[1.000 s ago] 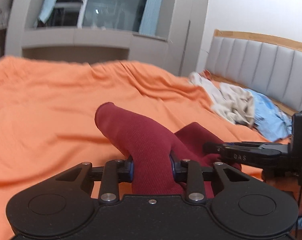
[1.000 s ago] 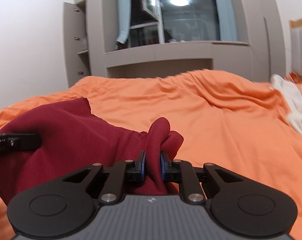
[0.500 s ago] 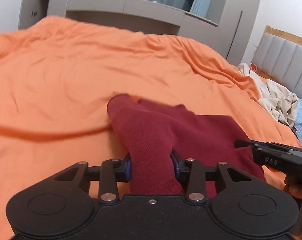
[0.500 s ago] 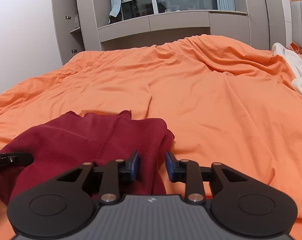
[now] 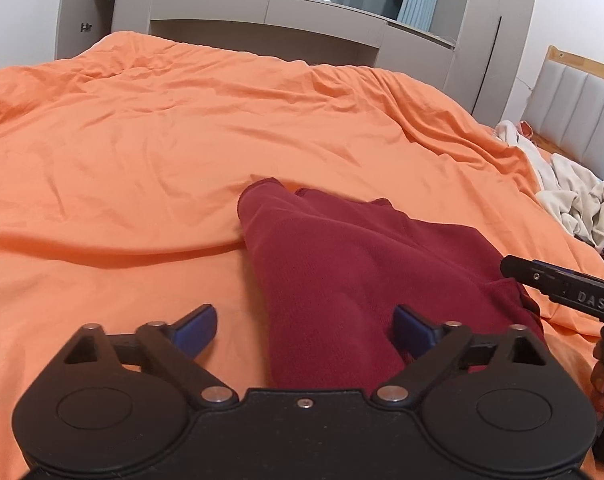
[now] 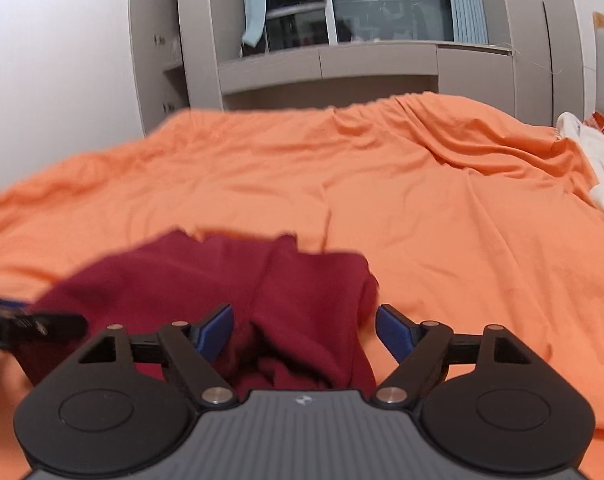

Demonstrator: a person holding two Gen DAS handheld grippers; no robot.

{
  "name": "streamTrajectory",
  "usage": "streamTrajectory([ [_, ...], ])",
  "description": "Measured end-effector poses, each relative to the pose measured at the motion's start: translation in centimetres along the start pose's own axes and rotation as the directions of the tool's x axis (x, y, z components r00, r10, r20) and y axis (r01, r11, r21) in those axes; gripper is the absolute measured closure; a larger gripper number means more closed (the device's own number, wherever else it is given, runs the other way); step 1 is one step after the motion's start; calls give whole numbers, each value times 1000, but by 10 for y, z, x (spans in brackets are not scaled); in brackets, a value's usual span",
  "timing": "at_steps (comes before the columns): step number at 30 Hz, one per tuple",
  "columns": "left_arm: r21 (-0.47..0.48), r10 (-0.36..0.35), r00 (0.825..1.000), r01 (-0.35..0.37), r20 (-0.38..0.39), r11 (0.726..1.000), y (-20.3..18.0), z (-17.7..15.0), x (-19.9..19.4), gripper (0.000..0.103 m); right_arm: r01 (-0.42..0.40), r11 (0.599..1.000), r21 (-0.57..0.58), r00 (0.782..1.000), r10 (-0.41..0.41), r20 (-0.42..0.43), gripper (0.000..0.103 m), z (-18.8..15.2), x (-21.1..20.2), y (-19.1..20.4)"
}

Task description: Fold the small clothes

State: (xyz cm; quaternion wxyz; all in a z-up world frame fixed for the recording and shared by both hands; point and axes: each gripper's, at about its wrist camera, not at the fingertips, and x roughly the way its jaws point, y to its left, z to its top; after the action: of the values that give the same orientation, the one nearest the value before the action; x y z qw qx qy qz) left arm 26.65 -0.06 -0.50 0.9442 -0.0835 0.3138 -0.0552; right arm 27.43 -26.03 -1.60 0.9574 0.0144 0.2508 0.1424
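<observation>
Both grippers had just let go: a second earlier each pinched a raised fold of the dark red knit garment (image 5: 342,276), and now their jaws had just been opening and stood wide, the blue pads clear of the cloth. That garment had dropped from the lifted bunch to lie slumped on the orange bedsheet (image 5: 149,152), partly between the fingers of the left gripper (image 5: 304,330) and of the right gripper (image 6: 304,330). Only the left wrist view showed the padded grey headboard (image 5: 582,116), the heap of cream and pale blue clothes (image 5: 574,196) at the far right, and fingertips of the person's hand (image 5: 602,376) beneath the right tool. Only the right wrist view showed the ceiling lamp mirrored in the dark window (image 6: 382,0). The garment's ribbed weave looked soft and matte; the sheet was smooth and creased in long ridges.
</observation>
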Motion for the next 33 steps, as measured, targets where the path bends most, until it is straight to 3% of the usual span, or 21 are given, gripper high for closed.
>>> streamTrajectory([
  [5,13,3,1000,-3,-4,1000,1,-5,-8,2,50,999,21,997,-48,-53,15,-12,-2,-5],
  [12,30,13,999,-12,-38,999,3,-20,-17,1,90,995,42,996,-88,-29,9,-20,-17,-5],
  [16,30,20,999,-19,-31,999,4,-24,-26,1,112,992,60,993,-113,14,5,-23,-37,-3],
  [21,12,21,1000,-21,-11,1000,5,-29,-41,1,81,993,87,989,-91,119,0,-25,-75,5],
  [27,20,7,996,-9,91,1000,-4,-34,-74,1,35,998,57,973,-47,227,0,-37,-117,29],
  [33,67,1,973,-16,229,998,-13,-51,-115,1,19,999,34,950,-29,310,0,-56,-154,49],
])
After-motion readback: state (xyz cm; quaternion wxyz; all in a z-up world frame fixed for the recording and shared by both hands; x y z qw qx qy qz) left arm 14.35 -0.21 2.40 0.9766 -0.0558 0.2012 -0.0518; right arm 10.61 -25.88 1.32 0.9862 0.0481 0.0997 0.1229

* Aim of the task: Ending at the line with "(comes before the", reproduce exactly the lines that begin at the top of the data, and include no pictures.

* Answer section:
[1.000 s ago] 
[1.000 s ago] 
[0.500 s ago] 
[0.500 s ago] 
[now] 
[now] 

Demonstrator: a person holding two Gen DAS handheld grippers; no robot.

{
  "name": "streamTrajectory",
  "usage": "streamTrajectory([ [_, ...], ])",
  "description": "Measured end-effector poses, each relative to the pose measured at the motion's start: translation in centimetres along the start pose's own axes and rotation as the directions of the tool's x axis (x, y, z components r00, r10, r20) and y axis (r01, r11, r21) in those axes; gripper is the absolute measured closure; a larger gripper number means more closed (the device's own number, wherever else it is given, runs the other way); step 1 is one step after the motion's start; calls give whole numbers, each value times 1000, but by 10 for y, z, x (spans in brackets are not scaled); in brackets, a value's usual span",
  "timing": "at_steps (comes before the columns): step number at 30 Hz, one per tuple",

This exercise is finished.